1) apply a patch to pg_visibility's tests (you can find it attached)

2) run test-icx.sh (attached) from the root of the postgresql's source tree

pg_vis_clean.patch adds one additional test to pg_visibility test suite and normally it is expected to pass. However, when (I assume so) it happens to run in parallel with autovacuum, the test is failed. test-icx.sh runs several parallel installchecks on contrib/pg_visibility tests and there is a chance that some of them will catch this error.

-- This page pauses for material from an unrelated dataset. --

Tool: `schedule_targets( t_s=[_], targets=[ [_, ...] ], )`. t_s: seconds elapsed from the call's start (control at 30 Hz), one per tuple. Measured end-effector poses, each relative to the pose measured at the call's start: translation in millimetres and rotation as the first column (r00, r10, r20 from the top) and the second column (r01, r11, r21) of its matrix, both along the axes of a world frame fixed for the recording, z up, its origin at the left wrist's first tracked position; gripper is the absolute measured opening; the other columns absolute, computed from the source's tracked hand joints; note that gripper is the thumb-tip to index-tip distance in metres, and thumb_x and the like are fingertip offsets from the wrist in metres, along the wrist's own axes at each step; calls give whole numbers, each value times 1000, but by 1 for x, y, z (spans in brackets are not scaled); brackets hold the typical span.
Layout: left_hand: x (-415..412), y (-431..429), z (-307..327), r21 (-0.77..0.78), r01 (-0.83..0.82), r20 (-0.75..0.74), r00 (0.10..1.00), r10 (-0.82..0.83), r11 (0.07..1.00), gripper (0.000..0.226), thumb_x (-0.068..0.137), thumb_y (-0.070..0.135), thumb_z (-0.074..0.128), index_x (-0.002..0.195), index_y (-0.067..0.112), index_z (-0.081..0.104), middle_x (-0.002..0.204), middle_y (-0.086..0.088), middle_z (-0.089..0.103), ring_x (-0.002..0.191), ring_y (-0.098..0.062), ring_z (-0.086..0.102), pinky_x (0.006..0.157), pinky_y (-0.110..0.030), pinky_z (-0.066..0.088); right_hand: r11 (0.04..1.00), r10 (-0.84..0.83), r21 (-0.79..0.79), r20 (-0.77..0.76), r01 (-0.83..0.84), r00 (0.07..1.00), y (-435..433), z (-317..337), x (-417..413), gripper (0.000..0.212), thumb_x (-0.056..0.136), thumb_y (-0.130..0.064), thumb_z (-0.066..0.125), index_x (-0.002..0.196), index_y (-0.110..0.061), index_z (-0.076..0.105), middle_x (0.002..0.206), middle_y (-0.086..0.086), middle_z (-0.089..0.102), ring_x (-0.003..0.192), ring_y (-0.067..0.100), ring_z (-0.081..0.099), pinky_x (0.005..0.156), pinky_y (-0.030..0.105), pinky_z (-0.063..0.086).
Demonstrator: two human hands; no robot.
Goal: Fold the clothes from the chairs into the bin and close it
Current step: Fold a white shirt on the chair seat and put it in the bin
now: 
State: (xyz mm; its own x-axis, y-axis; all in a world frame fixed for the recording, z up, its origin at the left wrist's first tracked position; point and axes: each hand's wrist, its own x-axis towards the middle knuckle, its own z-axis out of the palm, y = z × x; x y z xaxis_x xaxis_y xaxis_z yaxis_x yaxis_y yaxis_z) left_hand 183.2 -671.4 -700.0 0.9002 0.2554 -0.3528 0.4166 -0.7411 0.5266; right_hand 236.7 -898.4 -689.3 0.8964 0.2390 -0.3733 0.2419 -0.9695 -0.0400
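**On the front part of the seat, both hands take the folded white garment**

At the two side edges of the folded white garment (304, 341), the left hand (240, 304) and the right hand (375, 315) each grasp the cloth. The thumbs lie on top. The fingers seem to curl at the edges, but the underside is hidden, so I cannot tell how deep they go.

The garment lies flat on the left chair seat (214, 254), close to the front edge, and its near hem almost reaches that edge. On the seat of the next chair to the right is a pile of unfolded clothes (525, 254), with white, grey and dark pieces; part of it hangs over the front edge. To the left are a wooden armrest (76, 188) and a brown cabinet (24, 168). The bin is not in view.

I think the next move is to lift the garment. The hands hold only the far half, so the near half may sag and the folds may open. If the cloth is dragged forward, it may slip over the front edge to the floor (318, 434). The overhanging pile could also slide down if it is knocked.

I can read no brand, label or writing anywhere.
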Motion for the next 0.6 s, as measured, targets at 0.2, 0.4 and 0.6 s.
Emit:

This is the set-up for a bug reproduction:

create table vacuum_test as select 42 i;
vacuum (disable_page_skipping) vacuum_test;

This is the actual test result:

diff -U3 /tmp/icx/ic01-1/contrib/pg_visibility/expected/pg_visibility.out /tmp/icx/ic01-1/contrib/pg_visibility/results/pg_visibility.out
--- /tmp/icx/ic01-1/contrib/pg_visibility/expected/pg_visibility.out    2022-02-17 23:46:26.005500630 +0300
+++ /tmp/icx/ic01-1/contrib/pg_visibility/results/pg_visibility.out 2022-02-17 23:47:36.066838872 +0300
@@ -247,7 +247,7 @@
 select count(*) > 0 from pg_check_visible('vacuum_test');
  ?column?
 ----------
- f
+ t
 (1 row)

 -- cleanup


The thing is that the underlying file is one page long which should contain the only all-visible tuple and pg_check_visible should return nothing. Is this a real bug or do I miss something? Thank you in advance for the response

P. S.: SELECT version(); result: PostgreSQL 14.2 on x86_64-pc-linux-gnu, compiled by gcc (Ubuntu 9.3.0-17ubuntu1~20.04) 9.3.0, 64-bit


Вложения

Re: pg_visibility's pg_check_visible() yields false positive when working in parallel with autovacuum

От
Andres Freund
Дата:
Hi,

On 2022-02-18 00:09:48 +0300, Daniel Shelepanov wrote:
> I've been examining a floating bug in pg_visibility. To reproduce it, you
> have to:
> 
> 1) apply a patch to pg_visibility's tests (you can find it attached)
> 
> 2) run test-icx.sh (attached) from the root of the postgresql's source tree

Could you try to minimize the script? A 300 line reproducer is quite long. And
it looks like it won't even work in non postgres-pro tree.


One thing to do would be to modify pg_visibility to elog(PANIC, "something")
when it encounters corruption. Then you would have a chance of inspecting the
state of the tuple/page in that moment.

Greetings,

Andres Freund



Re: pg_visibility's pg_check_visible() yields false positive when working in parallel with autovacuum

От
Andres Freund
Дата:
Hi,

On 2022-02-18 08:56:37 -0800, Andres Freund wrote:
> Could you try to minimize the script? A 300 line reproducer is quite long. And
> it looks like it won't even work in non postgres-pro tree.
>
> One thing to do would be to modify pg_visibility to elog(PANIC, "something")
> when it encounters corruption. Then you would have a chance of inspecting the
> state of the tuple/page in that moment.

Oh, I have been able to reliably reproduce this on HEAD. I modified
record_corrupt_item() to PANIC and then:

psql regression:
  BEGIN ;SELECT txid_current();
  <leave open>

psql postgres
  DROP TABLE IF EXISTS vacuum_test_0;
  create table vacuum_test_0 as select 42 i;
  vacuum (disable_page_skipping) vacuum_test_0;
  select * from pg_check_visible('vacuum_test_0');

At which point there immediately is a crash.


This reproduces in earlier versions too, at least back to 10.


I *think* this is a false positive:

- PGPROC->xmin is computed without regard for the database in which the other
  sessions are running. Due to the the txid_current() session this includes an
  older xid.

- During the VACUUM in vis.sql the only connection to the database pgbench
  connects to is VACUUM and thus ignored when determining horizons (due to
  PROC_IN_VACUUM). Therefore the horizon is computed to latestCompletedXid +
  1.

- But during pg_check_visible(), the current session is *not* marked as
  PROC_IN_VACUUM. So the horizon is the xid from the txid_current().

Boom.

Greetings,

Andres Freund

Вложения